Against this backdrop, Iranian Foreign Ministry spokesman Saeed Khatibzadeh said this week that the formal negotiating process would resume soon. Of note, the negotiations in Vienna have been suspended since mid-March. Khatibzadeh did not say where the next in-person meeting would be held but said the pause “does not benefit the talks.”
Senior U.S. officials such as Secretary of State Antony Blinken and White House Press Secretary Jen Psaki also warned Iran’s “breakout” time has decreased this week. This refers to the amount of time Iran would require to amass enough fissile material (weapons-grade uranium or plutonium) to develop one nuclear weapon, if it makes the decision to weaponize its nuclear program.
Psaki said Iran’s breakout is currently down to “just a few weeks or less.” She blamed the Trump administration for this development and stated, “If we go back, under the Iran nuclear deal, Iran’s nuclear program was tightly constrained.”
Blinken told the Senate Foreign Relations Committee on April 26 that the JCPOA was still the best option for the United States. He stated: “We continue to believe that getting back into compliance with the agreement would be the best way to address the nuclear challenge posed by Iran and to make sure that an Iran that is already acting with incredible aggression doesn’t have a nuclear weapon.”
Blinken also discussed what appears to be the main remaining point of contention in the talks, the U.S. designation of the IRGC as a terrorist organization. He said about delisting the IRGC: “The only way I can see it being lifted is if Iran takes steps necessary to justify the lifting of that designation. It knows what it would have to do in order to see that happen.”

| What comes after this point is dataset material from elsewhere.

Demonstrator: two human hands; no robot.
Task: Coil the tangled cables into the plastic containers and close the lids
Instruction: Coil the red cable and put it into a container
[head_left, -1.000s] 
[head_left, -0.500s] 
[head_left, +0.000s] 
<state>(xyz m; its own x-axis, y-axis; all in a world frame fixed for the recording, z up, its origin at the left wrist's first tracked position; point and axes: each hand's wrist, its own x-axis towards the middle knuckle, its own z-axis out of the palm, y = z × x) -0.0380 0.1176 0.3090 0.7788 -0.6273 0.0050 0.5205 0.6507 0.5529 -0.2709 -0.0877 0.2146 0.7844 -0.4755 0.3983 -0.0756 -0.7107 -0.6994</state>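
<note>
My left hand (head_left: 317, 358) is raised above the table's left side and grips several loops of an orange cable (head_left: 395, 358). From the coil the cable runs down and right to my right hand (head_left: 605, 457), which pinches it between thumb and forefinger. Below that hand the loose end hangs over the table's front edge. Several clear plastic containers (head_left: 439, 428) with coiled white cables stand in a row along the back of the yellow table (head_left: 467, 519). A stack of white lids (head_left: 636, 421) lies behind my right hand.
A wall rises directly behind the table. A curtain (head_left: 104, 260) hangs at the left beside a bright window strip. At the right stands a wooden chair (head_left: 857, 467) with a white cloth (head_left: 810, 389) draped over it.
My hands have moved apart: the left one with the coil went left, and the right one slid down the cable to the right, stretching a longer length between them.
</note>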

Blinken appeared to be referring to an alleged U.S. demand that Iran drop plans to avenge the 2020 U.S. assassination of the IRGC commander Qassem Soleimani. Iranian officials have in recent weeks rejected this purported demand.
Arrests at Protest over Accumulated Garbage
Iran’s official IRNA outlet reported that 22 people were arrested in the village of Saravan in northern Gilan province at a protest over accumulated trash. The inhabitants of Saravan have for years complained about a nearby landfill polluting their environment.
The protestors from Saravan have for the past 20 days staged a demonstration in front of the landfill. On April 28th, police confronted them after they blocked a garbage site from entering the site. Videos on social media showed security forces using tear gas.
The people from Saravan previously protested the landfill from 2016-2018. During that period, the government promised that it would address their concerns.
Iranian outlets are now reporting that the Interior Ministry has issued an order to renovate the landfill in Saravan.
Verdict Nears in Trial of Hamid Nouri over 1980s Executions
A verdict is expected in the coming weeks in the ongoing trial in Sweden of Hamid Nouri, a former official in Iran’s judiciary implicated in mass executions in the late 1980s. Nouri was arrested after getting off his flight in Stockholm in November 2019 and faces charges of “crimes against humanity.”
Nouri is the first Iranian official to be arrested abroad and charged with playing a role in the executions of the summer of 1988. The executions were ordered by the Ayatollah Ruhollah Khomeini, the founder of the Islamic Republic, and took place at the end of the Iran-Iraq War. Most of those executed were members of the Mujahedin-e-Khalq opposition group, which allied with Baghdad during the war, and leftist political prisoners.
At the time, Khomeini’s designated successor Ayatollah Hossein-Ali Montazeri opposed the executions—which ultimately led to him losing his position in the Islamic Republic. According to Montazeri, upwards of 4,000 were executed that summer. Amnesty International has estimated 4,500 were put to death.
Nouri is mentioned in the memoirs of several political prisoners who were held in Tehran’s Gohardasht prison at the time. He was reportedly a former IRGC member and an assistant to a “death commission” set up at the time to hand out execution sentences.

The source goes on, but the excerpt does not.